You may also set it to 1 by default (in the input itself) and override it to 0 in the processor override

Hello,

The problem is that my syslog input (nginx_errors) have both nginx raw errors and lua module errors. Lua module errors follow specific grok pattern and non-lua errors doesn’t follow specific grok pattern.

So if I add tag at input or processor.override, it would be available on both, as processor.override will tag them without any conditions.

The main goal is to add (or remove) tag if grok pattern matched or not.

Do you have a pair of samples to share?
Any processor can apply filters, meaning it will work only on a subset of “filtered” points… what kind of filter you can apply depends on your data structure

2023/12/15 10:00:00 [error] 586902#586902: *233904 connect() failed (111: Connection refused) while connecting to upstream, client: 1.2.3.4, server: _, request: "GET / HTTP/2.0", upstream: "http://127.0.0.1:7080/", host: "example.com", referrer: "https://example.com/"
2023/12/15 10:00:00 [error] 586899#586899: *234010 [lua] example.lua:1: Log text from my LUA script, client: 1.2.3.4, server: _, request: "GET / HTTP/2.0", host: "example.com"

First one is from nginx directly, second one is from LUA module. Both are sent by error_log nginx directive to syslog server, which is in instance the telegraf syslog input.

So my goal is to tag them differently, to be able to send them to different output. Unfortunately, I can’t predict format for nginx error logs (for example “upstream:” may not appear if this is not an upstream error). But I have grok for all LUA errors.

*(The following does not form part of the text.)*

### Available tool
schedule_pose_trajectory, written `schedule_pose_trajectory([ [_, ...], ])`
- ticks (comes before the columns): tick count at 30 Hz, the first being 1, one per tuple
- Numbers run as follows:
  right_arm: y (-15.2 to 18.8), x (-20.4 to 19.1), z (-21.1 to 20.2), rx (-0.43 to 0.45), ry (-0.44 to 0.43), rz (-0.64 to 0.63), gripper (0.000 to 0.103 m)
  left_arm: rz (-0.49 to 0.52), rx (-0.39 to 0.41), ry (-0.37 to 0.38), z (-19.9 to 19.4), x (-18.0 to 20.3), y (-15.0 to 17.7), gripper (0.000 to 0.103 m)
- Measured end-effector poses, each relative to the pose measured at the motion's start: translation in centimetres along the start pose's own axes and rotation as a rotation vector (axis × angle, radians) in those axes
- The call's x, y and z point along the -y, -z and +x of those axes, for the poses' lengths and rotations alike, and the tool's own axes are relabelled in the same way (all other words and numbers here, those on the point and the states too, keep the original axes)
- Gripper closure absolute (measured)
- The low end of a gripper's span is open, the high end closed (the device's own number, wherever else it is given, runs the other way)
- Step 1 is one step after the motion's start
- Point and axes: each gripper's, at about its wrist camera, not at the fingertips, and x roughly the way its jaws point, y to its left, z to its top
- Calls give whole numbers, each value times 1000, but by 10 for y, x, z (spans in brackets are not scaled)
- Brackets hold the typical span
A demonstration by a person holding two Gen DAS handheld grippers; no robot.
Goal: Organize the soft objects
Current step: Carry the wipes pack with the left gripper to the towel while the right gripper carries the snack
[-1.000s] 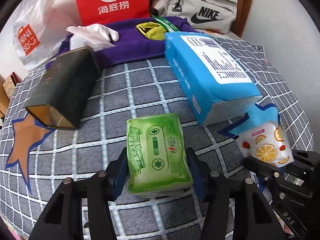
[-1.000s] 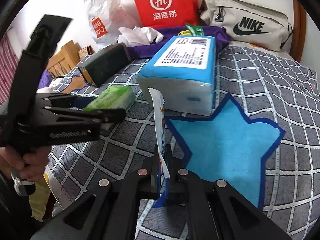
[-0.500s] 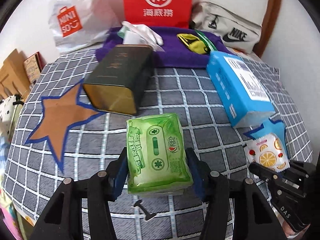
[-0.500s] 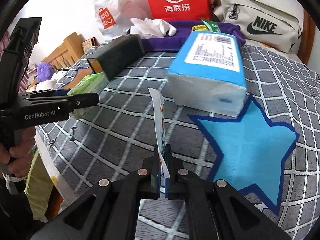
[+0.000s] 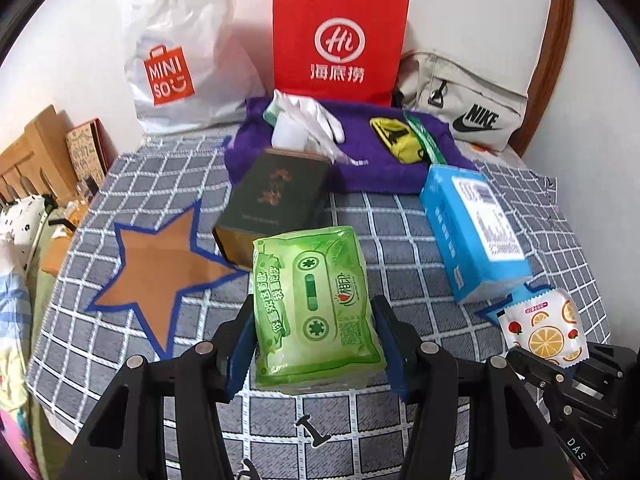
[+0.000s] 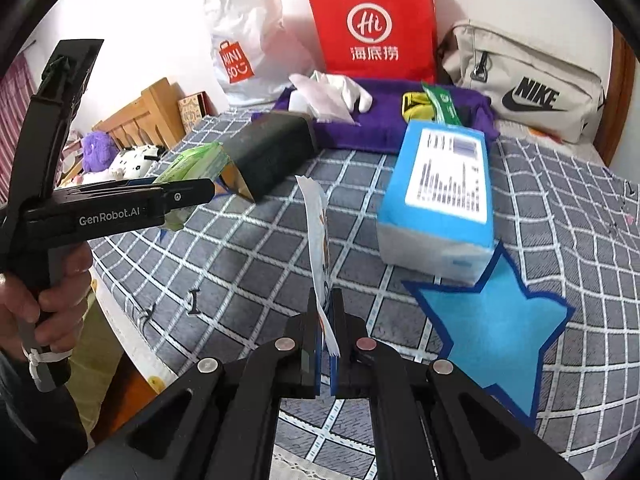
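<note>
My left gripper (image 5: pixel 314 320) is shut on a green tissue pack (image 5: pixel 316 304) printed with a cassette, held above the checked bedcover (image 5: pixel 392 224). The same pack (image 6: pixel 192 166) and left gripper (image 6: pixel 182 200) show at the left of the right wrist view, gripped by a person's hand (image 6: pixel 52 292). My right gripper (image 6: pixel 326 304) is shut on a thin white sachet (image 6: pixel 318 248) seen edge-on; its fruit-print face (image 5: pixel 540 326) appears low right in the left wrist view. An orange star (image 5: pixel 160 268) lies left, a blue star (image 6: pixel 496 328) right.
A blue tissue box (image 5: pixel 472 232) and a dark green box (image 5: pixel 272 208) lie on the bed. Behind them sits a purple towel (image 5: pixel 372 164) with white gloves (image 5: pixel 308 120), then a red paper bag (image 5: pixel 340 40), a white Miniso bag (image 5: pixel 176 52) and a beige Nike bag (image 5: pixel 464 100).
Both grippers have risen with their loads, so the bed looks farther away. The left view has swung left, bringing the orange star and the dark box toward the centre.
</note>
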Motion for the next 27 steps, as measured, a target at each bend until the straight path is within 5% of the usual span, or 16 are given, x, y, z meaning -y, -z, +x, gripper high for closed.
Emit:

The processors.parser can parse them, but can’t add additional tags so if I do drop_original true it removes nginx errors, and if I do drop_original false I don’t have special tags to detect if grok matched or not.

My grok:

grok_patterns = ['%{NGINXDATE:timestamp:ts-"2006/01/02 15:04:05"} \[%{DATA:loglevel}\] %{NUMBER:pid}#%{NUMBER:tid}\: \*%{NUMBER:rid} \[lua\] %{DATA:message}\, client\: %{IPORHOST:clientip}, server\: %{DATA:server_block}, request\: \"%{DATA:http_request}\", host\: \"%{DATA:vhost}\"']
grok_custom_patterns = 'NGINXDATE %{YEAR}[/-]%{MONTHNUM}[/-]%{MONTHDAY} %{TIME}'

since you can only filter based on tags, you need to:

  1. convert (processor.converter) any of your parsed results to a tag
    • processors.parser only creates fields, but filters can’t be applied on them
    • processor.converter won’t complain if a field doesn’t exists, so it’s won’t generate errors for the series without that data
  2. use said tag as a filter (tagpass) for the processor.override
    2a. add/override the static tag
  3. set up your outputs to filter the data based on that tag (tagpass)
    • or you can just set them up to filter based on the tag obtained at step 1 (skipping step 2 entirely), if the tag client exists only in the lua data, then i’ts a valid filter for lua data

The simplest way (the one with less steps) is the following one

[[inputs.syslog]]
  server = "udp://:514"
  name_override = "nginx_errors"
  tagexclude = ["appname", "facility", "host", "severity", "source"]
  fielddrop = ["facility_code", "severity_code", "version"]

[[processors.parser]]
  parse_fields = ["message"]
  merge = "override-with-timestamp"
  drop_original = false
  data_format = "grok"
  grok_patterns = ............
  grok_custom_patterns = ............

[[processors.converter]]
  [processors.converter.fields]
    tag = ["client"]

##any point containing the tag "client" will pass here
[[outputs.file]]
  files = ["stdout"]
    [[outputs.file.tagpass]]
      client = ["*"]

##any point NOT containing tag "client" will pass here (set up a different output type)
[[outputs.file]]
  files = ["stdout"]
    [[outputs.file.tagdrop]]
      client = ["*"]
1 Like